Lawmakers say a Pickens County woman shouldn’t have been arrested for failing to return a rented video nine years ago to a store no longer in business.
And the chairman of the House Judiciary Committee says he will look into whether lawmakers can do anything to prohibit arrests of people charged with crimes no longer on the books on behalf of companies no longer in business.
“I’m not sure why those warrants weren’t pulled anyway,” said Senate Judiciary Chairman Larry Martin of Pickens.
“As a practical matter, when the law changes and the statute on which the warrant is drawn is repealed, and certainly when the business is no longer in business, it seems to me you just pull the warrant.”
Kayla Michelle Finley was charged last week with the misdemeanor of petty larceny in relation to a missing video tape of the movie “Monster-In-Law,” according to the Pickens County Sheriff’s Office. She was arrested after she had appeared at the law enforcement center to report an unrelated complaint and a records check brought up the warrant, issued in 2005, authorities said.
She was jailed and released on a $2,000 personal recognizance bond, authorities said. The store that rented her the video and sought her arrest, Dalton Videos, is no longer in business.
Creed Hashe, chief deputy for the Pickens County Sheriff’s Office, told The Greenville News that according to judges in Pickens County, it was appropriate to arrest Finley because the activity alleged in the warrant is still illegal even if the offense under which she was charged has been repealed.
“According to the judge here, she would be still held to what the law was at that time,” he said. “If you commit an act at that time that is determined to be illegal, then you are still held accountable for what happened at that time.”
Hashe said the Sheriff’s Office didn’t investigate the case. The warrant, he said, was taken out by the business, a practice that he said Pickens County judges no longer allow. He said he doesn’t know if other outstanding warrants exist that were taken out by the same video store.
Rep. Todd Rutherford, a Columbia lawyer and leader of House Democrats, said someone should have “caught” the warrant before Finley was arrested. He said South Carolina also needs a statute of limitation on old charges.
“Given the age of the warrant, whoever served it on her should have said, ‘Let me look into this,’” he said.
Rutherford said he believes deputies in Richland County would have simply issued a courtesy summons, giving the person a court date at which any representative of the business could appear and avoiding any jail or bond.
“A statute of limitations, a courtesy summons and not giving a $2,000 bond would have fixed most of these situations,” he said.
Since the store was closed, Rutherford said, Finley should have been issued a summons and taken before a judge who he said would have dismissed the charge.

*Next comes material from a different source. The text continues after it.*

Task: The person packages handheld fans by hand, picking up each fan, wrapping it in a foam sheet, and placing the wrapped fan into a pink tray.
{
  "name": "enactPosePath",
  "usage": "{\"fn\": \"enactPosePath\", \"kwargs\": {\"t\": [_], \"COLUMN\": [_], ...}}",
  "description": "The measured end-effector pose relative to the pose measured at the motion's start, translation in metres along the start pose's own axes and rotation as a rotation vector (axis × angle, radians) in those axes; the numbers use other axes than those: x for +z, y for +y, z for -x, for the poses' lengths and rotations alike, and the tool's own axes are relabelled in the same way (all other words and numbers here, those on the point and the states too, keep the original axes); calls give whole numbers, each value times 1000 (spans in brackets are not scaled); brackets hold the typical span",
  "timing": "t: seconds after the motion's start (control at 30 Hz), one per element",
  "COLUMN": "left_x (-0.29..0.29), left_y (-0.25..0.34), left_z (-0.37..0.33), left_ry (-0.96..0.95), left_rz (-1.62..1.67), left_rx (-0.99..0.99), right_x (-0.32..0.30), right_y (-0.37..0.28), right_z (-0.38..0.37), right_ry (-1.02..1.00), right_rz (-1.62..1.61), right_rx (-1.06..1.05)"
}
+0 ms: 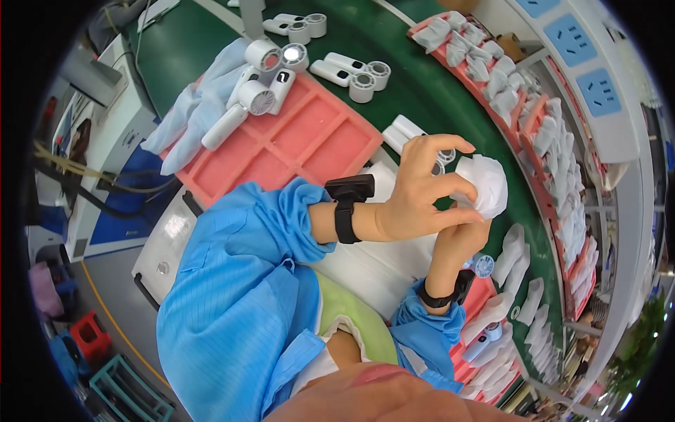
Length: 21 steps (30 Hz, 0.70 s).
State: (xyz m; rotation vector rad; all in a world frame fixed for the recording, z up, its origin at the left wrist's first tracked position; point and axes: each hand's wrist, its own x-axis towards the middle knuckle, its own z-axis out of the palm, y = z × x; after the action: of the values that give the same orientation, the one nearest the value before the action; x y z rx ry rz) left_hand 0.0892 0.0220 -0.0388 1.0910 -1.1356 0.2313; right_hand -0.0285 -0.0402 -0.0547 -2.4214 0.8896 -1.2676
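In front of me is a rounded bundle in thin white wrapping (485, 184); what is inside it is hidden. My left hand (422, 191) pinches its near side between thumb and bent fingers, with one finger stretched out above. Closed at the bundle's lower end is my right hand (465, 238), its fingers partly covered by the left hand and the wrapping. Just behind my left hand lie white handheld fans (406, 132), partly hidden by it. Close to my right wrist, a light-blue fan head (484, 266) shows above a pink tray.
A pink compartment tray (330, 144) at left carries white fans (254, 97) and pale-blue cloth (204, 105). More fans stand on the green bench (415, 77). Wrapped pieces fill pink trays (492, 105) along the right, below a socket strip (626, 119). Other wrapped pieces (538, 323) lie lower right.
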Motion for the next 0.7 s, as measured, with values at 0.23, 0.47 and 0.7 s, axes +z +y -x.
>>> {"fn": "enactPosePath", "kwargs": {"t": [0.23, 0.47, 0.7], "left_x": [-2, -3, 52], "left_y": [-5, -49, -41], "left_z": [-10, -23, 78], "left_ry": [-84, -107, -1035], "left_rz": [21, 319, -57], "left_rx": [-38, -486, -236], "right_x": [-8, -41, 21], "right_y": [14, 32, 184], "right_z": [4, -20, -7], "right_ry": [-107, -415, -493], "right_rz": [-254, -361, 827], "right_rx": [217, 455, 720]}}
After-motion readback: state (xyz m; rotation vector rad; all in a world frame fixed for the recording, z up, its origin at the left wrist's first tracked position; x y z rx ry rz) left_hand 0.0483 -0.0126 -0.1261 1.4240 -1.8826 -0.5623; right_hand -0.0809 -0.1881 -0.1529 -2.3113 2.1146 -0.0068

Rep. Greg Delleney, chairman of the House Judiciary Committee, said doing something legislatively to prevent people from being arrested for crimes no longer on the books “is certainly something we would take a look at.”
He said it wasn’t the first time “something like this has happened.”
“It seems to me she would have a civil remedy,” he said of Finley. “They did have a choice. The sheriff’s department could have examined the warrant to see what it was, to see if the law was still in existence. And then if it wasn’t, they didn’t have to serve the warrant.”
Martin said video rental businesses succeeded in getting a law passed decades ago to make keeping videos a separate crime.
But he said that crime was repealed in 2010 when the Legislature passed a sentencing reform bill that cleaned up antiquated statutes.
Today, he said, if someone were to fail to return a video or similarly valued rental item, they could still be charged with a crime but it would be under a general leasing statute. And he said the economics of it would discourage businesses from trying.
“Let’s put it like this, today nobody could practically do that because it would cost a business owner more to actually get the warrant than it would to get his property back,” he said.
He also noted that few video rental stores exist any more.
Martin said he thinks the charge against Finley will be dismissed since the business is no longer in operation.
Martin said he is surprised that anyone was charged under the offense. He said the business owner signed a group of warrants at the time “because it did represent a significant amount of money to him.”
The arrest warrant states that Finley had been sent notification of the delinquency in the form of a certified letter in September 2005.
The exact value of the movie wasn’t identified in the warrant, except that its value was less than $1,000.
Finley’s court date is set for March 10, according to Pickens County court records.
Attempts to reach Finley by The Greenville News have been unsuccessful.